Kearnes teaches multiple representations that encode 3D information, structural features, physical properties, activities, with emphasis on molecular shape and electrostatics (see e.g., Kearnes, pp. 596-597) but does not appear to explicitly teach:
obtaining spatial distance data for a set of one or more molecules, wherein the set of one or more molecules comprises a plurality of atoms, wherein the spatial distance data defines, for each pair of atoms from the plurality of atoms, a respective three-dimensional (3D) spatial distance between the pair of atoms in a 3D spatial configuration of the atoms in the set of one or more molecules; 
wherein the second set of graph convolutions are based at least in part on the spatial distance data defining 3D spatial distances between pairs of atoms in the set of one or more molecules
 
Heck does, however, teach:
obtaining spatial distance data for a set of one or more molecules, wherein the set of one or more molecules comprises a plurality of atoms, wherein the spatial distance data defines, for each pair of atoms from the plurality of atoms, a respective three-dimensional (3D) spatial distance between the pair of atoms in a 3D spatial configuration of the atoms in the set of one or more molecules; (Heck, Page 2460 Section 2, discloses:  “We face two major challenges in the computational prediction of ligand-binding affinity through SML techniques. Firstly, we need the three-dimensional structure of the protein for which we want to build a mathematical model to predict binding affinity.”  Here, Heck discloses obtaining 3-D information about the molecules.  Heck, Page 2462 Section 3.1 Below Eq. 2, discloses:  “In the Eq. (2), N1 and N2, are the numbers of nonhydrogen atoms in the ligand and protein, respectively.
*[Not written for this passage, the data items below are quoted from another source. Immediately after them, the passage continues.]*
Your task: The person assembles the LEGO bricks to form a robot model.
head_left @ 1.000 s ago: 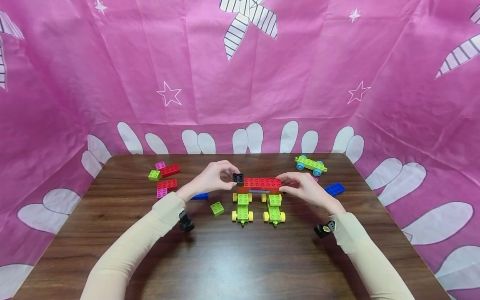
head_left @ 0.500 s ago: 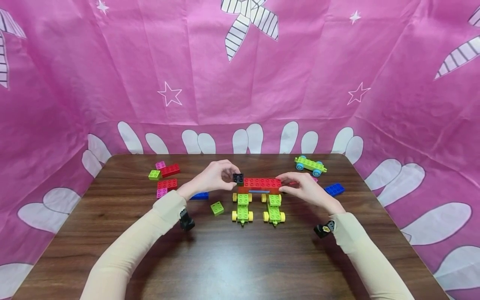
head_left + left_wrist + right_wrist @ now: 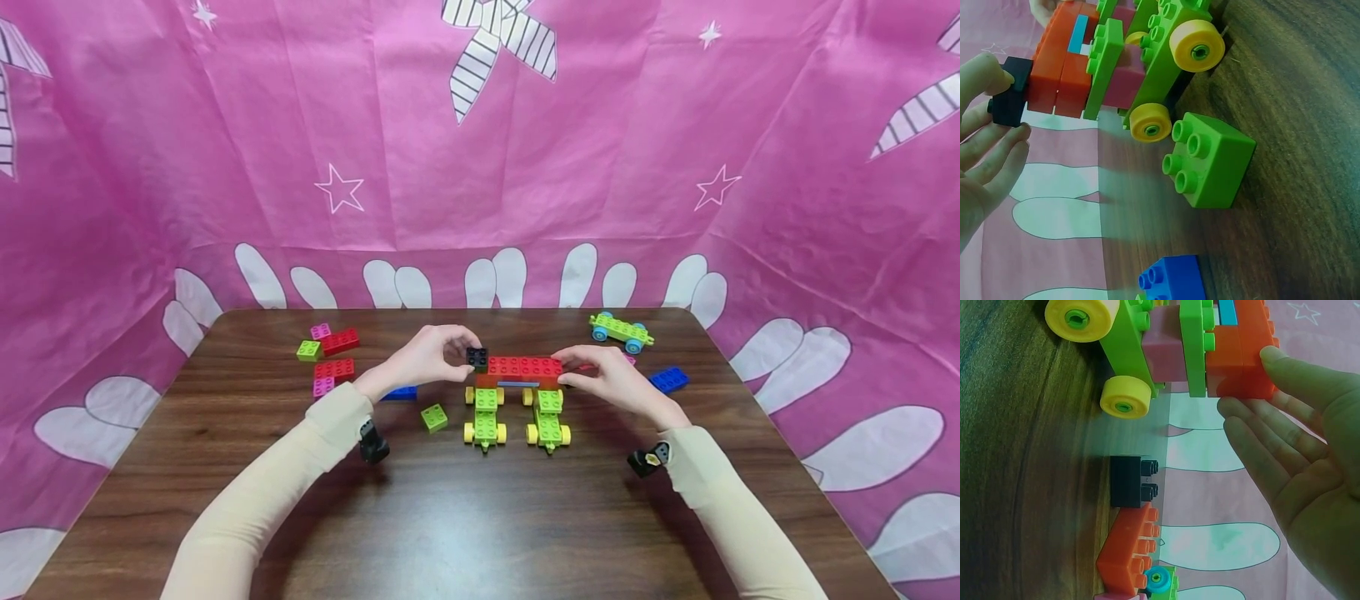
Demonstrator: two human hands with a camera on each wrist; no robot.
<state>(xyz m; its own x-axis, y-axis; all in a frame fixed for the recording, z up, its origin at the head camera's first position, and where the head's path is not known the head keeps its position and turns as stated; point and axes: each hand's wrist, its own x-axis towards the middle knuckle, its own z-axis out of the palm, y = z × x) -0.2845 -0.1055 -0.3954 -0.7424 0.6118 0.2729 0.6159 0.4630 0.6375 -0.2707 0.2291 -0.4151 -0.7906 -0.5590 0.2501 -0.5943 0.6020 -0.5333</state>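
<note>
My left hand pinches a black brick between thumb and fingers. That brick sits against the top of the left end of a row of red bricks. Under the row lie green and pink bricks on two green wheeled bases with yellow wheels, one base at left and another base at right. A blue piece shows in the red row's near side. My right hand holds the row's right end, with its thumb on the top edge and fingers at the end face.
A loose green brick lies left of the build, with a blue brick behind it. Red bricks and others lie far left. At right are a blue brick, a blue-wheeled base and a black brick.
</note>
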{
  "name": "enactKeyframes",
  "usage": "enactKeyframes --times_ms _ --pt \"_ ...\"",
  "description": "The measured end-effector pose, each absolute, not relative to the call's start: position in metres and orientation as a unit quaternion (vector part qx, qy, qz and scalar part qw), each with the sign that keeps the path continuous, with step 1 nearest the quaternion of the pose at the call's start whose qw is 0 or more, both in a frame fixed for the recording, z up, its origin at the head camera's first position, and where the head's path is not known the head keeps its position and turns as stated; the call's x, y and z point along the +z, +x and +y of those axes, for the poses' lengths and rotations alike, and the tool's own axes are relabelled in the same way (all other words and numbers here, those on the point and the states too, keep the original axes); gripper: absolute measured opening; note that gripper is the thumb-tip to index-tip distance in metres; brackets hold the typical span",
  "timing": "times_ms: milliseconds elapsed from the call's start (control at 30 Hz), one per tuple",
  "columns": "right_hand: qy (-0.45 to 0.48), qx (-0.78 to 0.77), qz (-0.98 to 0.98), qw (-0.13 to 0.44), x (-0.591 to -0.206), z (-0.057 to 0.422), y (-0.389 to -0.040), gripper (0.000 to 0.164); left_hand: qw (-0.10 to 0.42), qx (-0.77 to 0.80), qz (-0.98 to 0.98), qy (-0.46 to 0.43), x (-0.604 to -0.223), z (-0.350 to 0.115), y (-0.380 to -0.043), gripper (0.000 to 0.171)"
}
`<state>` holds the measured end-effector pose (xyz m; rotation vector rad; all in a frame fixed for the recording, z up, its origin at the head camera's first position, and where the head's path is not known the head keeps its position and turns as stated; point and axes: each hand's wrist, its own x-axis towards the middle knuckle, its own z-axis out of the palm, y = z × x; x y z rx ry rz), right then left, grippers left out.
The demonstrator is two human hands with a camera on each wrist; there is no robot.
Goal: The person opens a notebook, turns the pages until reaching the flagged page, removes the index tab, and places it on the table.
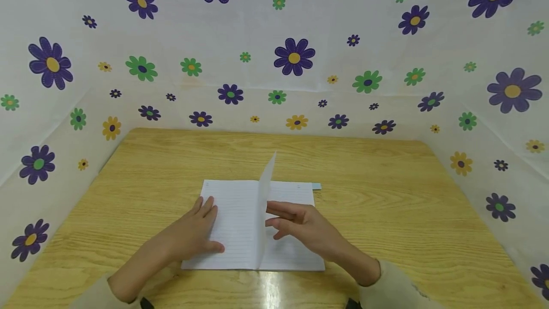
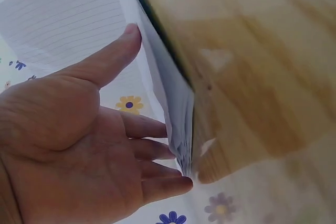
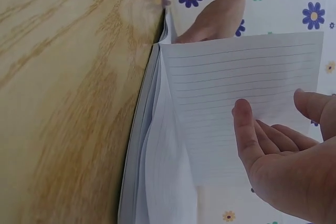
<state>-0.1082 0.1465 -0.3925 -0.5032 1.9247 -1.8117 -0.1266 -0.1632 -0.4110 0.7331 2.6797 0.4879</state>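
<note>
A lined notebook [image 1: 233,223] lies spread on the wooden table. One of its pages [image 1: 264,204] stands nearly upright along the middle fold. On the left page rests my left hand [image 1: 193,230], fingers spread, thumb toward the page's lower part; in the left wrist view its fingertips reach the notebook's outer edge. My right hand [image 1: 302,228] is over the right page, its fingertips against or just beside the raised page's right face. The right wrist view shows those fingers [image 3: 244,121] loosely bent, with the thumb apart and the lined sheet [image 3: 236,72] behind them.
A pale blue tab [image 1: 317,186] sticks out at the notebook's upper right edge. The wooden table [image 1: 377,180] extends around the notebook. White cloth [image 1: 257,23] printed with flowers stands along its back and both sides.
</note>
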Motion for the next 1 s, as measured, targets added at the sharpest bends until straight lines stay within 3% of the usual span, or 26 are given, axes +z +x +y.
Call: enactKeyframes --times_ms 333,633,1000 --pt "-0.224 -0.647 0.695 0.223 -0.397 0.138 -0.109 0.049 0.083 0.174 0.95 0.247 -0.395 -0.168 -0.131 0.075" --pt "-0.238 -0.641 0.692 0.231 -0.405 0.132 -0.111 0.046 -0.003 0.221 0.942 0.251 -0.377 -0.17 -0.125 0.062" --pt "-0.245 -0.625 0.7 0.244 -0.413 0.126 -0.109 0.044 -0.007 0.275 0.934 0.228 -0.365 -0.176 -0.116 0.06"
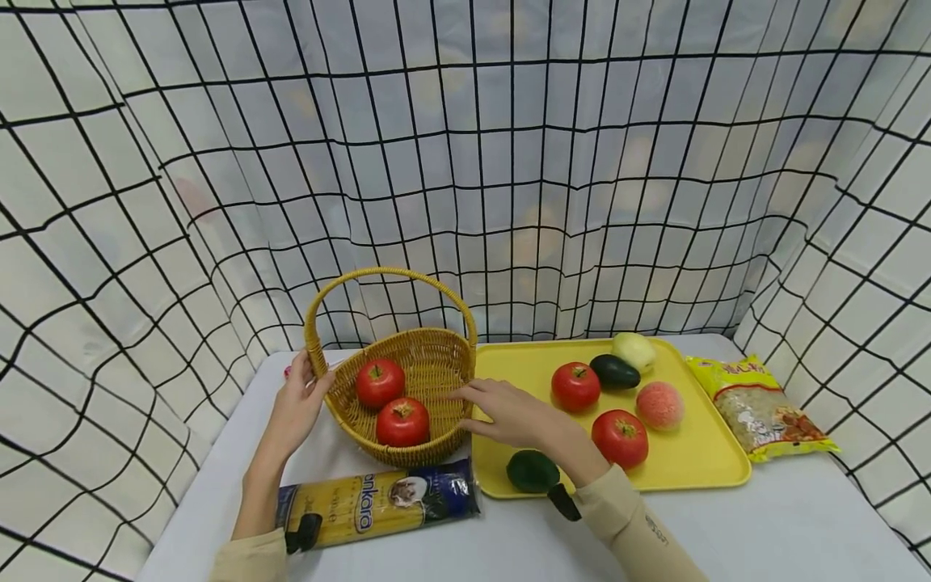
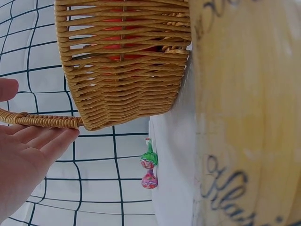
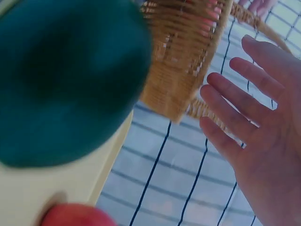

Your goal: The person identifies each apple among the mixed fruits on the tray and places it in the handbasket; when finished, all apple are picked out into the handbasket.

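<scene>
With 12 o'clock as the far side of the table point(image 1: 509, 550), the left hand point(image 1: 296, 404) is resting at the 9 o'clock side of the wicker basket point(image 1: 447, 372); its thumb and fingers are standing apart, with the handle point(image 1: 385, 271) passing between them near its foot, and the fingers are lying nearly straight against it, not curling round it. For steadying well, I think this hand should be pressing gently there, so that the basket is not tipping. The basket is sitting just beyond the Ankara pasta packet point(image 1: 385, 497), at its 12 o'clock, and is holding one tomato point(image 1: 381, 382) toward 10 o'clock and another tomato point(image 1: 403, 424) toward 6 o'clock. The right hand point(image 1: 509, 412) is hovering by the 3 o'clock rim, holding nothing, its fingers extended and apart; whether they are touching the wicker, I cannot tell. It should probably be meeting the rim softly, without brushing the avocado point(image 1: 533, 471), which is lying toward its 5 o'clock on the yellow tray point(image 1: 698, 461). The basket's mouth is facing upward and toward 6 o'clock; its handle is arching from 9 to 3 o'clock, and its long axis seems to be running likewise, though foreshortening is leaving this uncertain.
</scene>
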`<state>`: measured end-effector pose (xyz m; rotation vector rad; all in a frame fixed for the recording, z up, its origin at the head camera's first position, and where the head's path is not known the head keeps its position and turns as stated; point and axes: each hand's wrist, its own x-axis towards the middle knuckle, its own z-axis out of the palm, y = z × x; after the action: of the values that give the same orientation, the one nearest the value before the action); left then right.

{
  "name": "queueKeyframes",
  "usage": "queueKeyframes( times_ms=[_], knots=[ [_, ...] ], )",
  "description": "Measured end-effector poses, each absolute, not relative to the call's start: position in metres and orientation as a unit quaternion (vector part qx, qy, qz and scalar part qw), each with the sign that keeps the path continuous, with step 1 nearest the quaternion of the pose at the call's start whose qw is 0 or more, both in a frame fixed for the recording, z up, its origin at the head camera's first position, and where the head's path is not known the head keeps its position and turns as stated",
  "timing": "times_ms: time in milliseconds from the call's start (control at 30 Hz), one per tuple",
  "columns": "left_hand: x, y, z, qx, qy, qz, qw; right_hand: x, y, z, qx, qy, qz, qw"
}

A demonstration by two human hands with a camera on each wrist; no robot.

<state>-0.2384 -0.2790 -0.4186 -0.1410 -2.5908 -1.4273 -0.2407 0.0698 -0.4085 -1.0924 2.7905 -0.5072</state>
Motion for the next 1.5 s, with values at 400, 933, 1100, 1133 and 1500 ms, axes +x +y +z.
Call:
queueKeyframes(
  times_ms=[400, 933, 1100, 1133, 1500],
  knots=[
    [-0.241, -0.278, -0.421, -0.051, -0.872, -0.480, 0.086, -0.233, 0.129, -0.423, -0.314, 0.929, -0.195, -0.018],
    [-0.239, -0.280, -0.419, -0.043, -0.872, -0.480, 0.079, -0.265, 0.179, -0.437, -0.224, 0.954, -0.192, -0.053],
    [-0.237, -0.281, -0.420, -0.043, -0.872, -0.482, 0.077, -0.270, 0.188, -0.440, -0.211, 0.958, -0.190, -0.051],
    [-0.236, -0.281, -0.420, -0.042, -0.872, -0.481, 0.076, -0.271, 0.189, -0.440, -0.209, 0.958, -0.190, -0.048],
    [-0.237, -0.280, -0.418, -0.043, -0.874, -0.478, 0.081, -0.268, 0.198, -0.452, -0.182, 0.965, -0.186, -0.022]
  ],
)
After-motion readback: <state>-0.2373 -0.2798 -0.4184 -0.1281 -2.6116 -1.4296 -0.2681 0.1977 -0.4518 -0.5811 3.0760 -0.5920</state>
The term EPLP indicates the piecewise linear potential described elsewhere [28] and rij accounts for interatomic distance.”  Here, Heck discloses obtaining “interatomic distance” between atoms within the molecules.)
Kearnes and Heck are analogous art because they are both in the field of endeavor of using machine learning to predict molecular properties.
It would have been obvious before the effective filing date of the claimed invention to combine the graph convolutional network of Kearnes with the 3D spatial distance of Heck.  One of ordinary skill in the art would be motivated to do so in order to more accurately predict molecular interactions, which are known to take place within a certain distance cutoff, and thus incorporating the distance between atoms would increase the accuracy of the machine learning model (Heck, Page 2460 Section 2:  “Such integration of ligand-binding information and three-dimensional data is a favorable scenario for the development of ML regression models” and Heck, Page 2463 Section 3.5:  “Furthermore, each interaction represents the number of events indicating an intermolecular interaction involving a pair of atoms which occurs given a cutoff value for the interatomic distance.”)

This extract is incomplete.